Paper No. 28-27
Presentation Time: 8:00 AM-12:00 PM
PETROGRAPHIC ANALYSIS OF POTTERY FROM THE WHITE MARL ARCHAEOLOGICAL SITE, ST. CATHERINE PARISH, JAMAICA, WEST INDIES
Petrographic analysis was conducted on a series of prehistoric ceramic pottery sherds from the White Marl archaeological site in Jamaica, as well as raw clay and sand samples from the Rio Cobre valley within the site. Given the size and structural complexity of White Marl, it likely served as a major social, political, and economic hub within Jamaica and possibly across islands. To address the origin of materials from which White Marl pottery was produced, a point count was conducted on ten pottery sherds that are representative of the range of ceramic vessel forms and functions. On each thin section, 300 to 500 points were examined in order to gain a quantitative percentage of the mineralogical composition present within thin section.
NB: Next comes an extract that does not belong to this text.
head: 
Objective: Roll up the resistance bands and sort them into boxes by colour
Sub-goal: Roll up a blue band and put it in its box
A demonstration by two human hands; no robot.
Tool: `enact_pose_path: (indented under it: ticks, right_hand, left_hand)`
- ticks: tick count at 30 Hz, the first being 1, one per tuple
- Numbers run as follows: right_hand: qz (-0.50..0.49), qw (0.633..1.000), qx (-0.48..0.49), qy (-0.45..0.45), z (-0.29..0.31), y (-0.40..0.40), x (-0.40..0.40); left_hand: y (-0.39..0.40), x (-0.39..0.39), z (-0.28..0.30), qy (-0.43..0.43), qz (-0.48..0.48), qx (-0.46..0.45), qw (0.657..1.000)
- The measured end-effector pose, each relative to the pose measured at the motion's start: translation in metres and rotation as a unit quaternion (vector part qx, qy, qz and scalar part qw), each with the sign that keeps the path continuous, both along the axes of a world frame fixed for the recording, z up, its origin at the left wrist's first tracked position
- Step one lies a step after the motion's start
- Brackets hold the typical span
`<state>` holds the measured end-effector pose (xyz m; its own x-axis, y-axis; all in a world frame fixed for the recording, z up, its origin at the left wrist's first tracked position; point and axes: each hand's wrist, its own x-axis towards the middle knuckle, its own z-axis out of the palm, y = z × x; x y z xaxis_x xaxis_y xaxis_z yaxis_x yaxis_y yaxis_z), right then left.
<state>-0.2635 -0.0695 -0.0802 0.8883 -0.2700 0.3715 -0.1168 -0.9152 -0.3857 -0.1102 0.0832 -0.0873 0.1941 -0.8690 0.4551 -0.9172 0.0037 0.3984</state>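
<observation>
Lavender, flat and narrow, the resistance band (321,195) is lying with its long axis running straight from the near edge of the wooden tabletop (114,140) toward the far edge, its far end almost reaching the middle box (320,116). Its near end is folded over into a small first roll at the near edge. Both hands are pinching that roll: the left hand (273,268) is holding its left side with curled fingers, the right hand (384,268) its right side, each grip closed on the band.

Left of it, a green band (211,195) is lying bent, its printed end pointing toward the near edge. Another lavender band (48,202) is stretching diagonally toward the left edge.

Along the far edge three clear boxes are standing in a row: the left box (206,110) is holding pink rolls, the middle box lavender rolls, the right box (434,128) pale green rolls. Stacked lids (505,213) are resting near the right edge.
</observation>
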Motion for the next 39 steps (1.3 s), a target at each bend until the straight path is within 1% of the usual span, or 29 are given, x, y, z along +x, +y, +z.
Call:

The thin sections of pottery sherds display angular mineral grains of varying sizes within a dark brown to orange clay matrix. Pore spaces within the clay matrix are aligned in the same direction, indicating that they have a preferred orientation. The mineralogy of these sherds is dominated by clay (58.0-64.8%), quartz (21.1-32.3%), and feldspars (2.4-6.7%), with minor amounts of opaque minerals (0.8-4.6%), muscovite (0.2-2.1%), and amphiboles (0.0-1.6%). Well weathered rock fragments also commonly occur within the matrix (0.9-6.6%). Quartz grains display undulose extinction which is indicative of deformation, and plagioclase feldspar grains display systematic zonation from the core outwards, possibly from volcanic origin. The raw clay deposits from the Rio Cobre are orange in color, which appears similar to the matrix of some of the pottery sherds observed. Quartz, feldspars, and opaque grains are present in the raw clay slides, and are very small in diameter in comparison to the grain size of pottery sherds. A preliminary point count of Rio Cobre riverbed sand samples show that they are dominated by quartz (50.4%), clay (19.3%), feldspars (8.7%), opaques (7.6%), and amphiboles (6.8%), with minor amounts of muscovite (1.9%) and rock fragments (1.1%). This ongoing petrographic analysis will allow us to model the origin of this clay and see how it evolved into the material used in Caribbean ceramics. These findings show that the material used in ceramics is homogeneous across samples, suggesting that a standard recipe was followed in the production of the full range of vessel forms.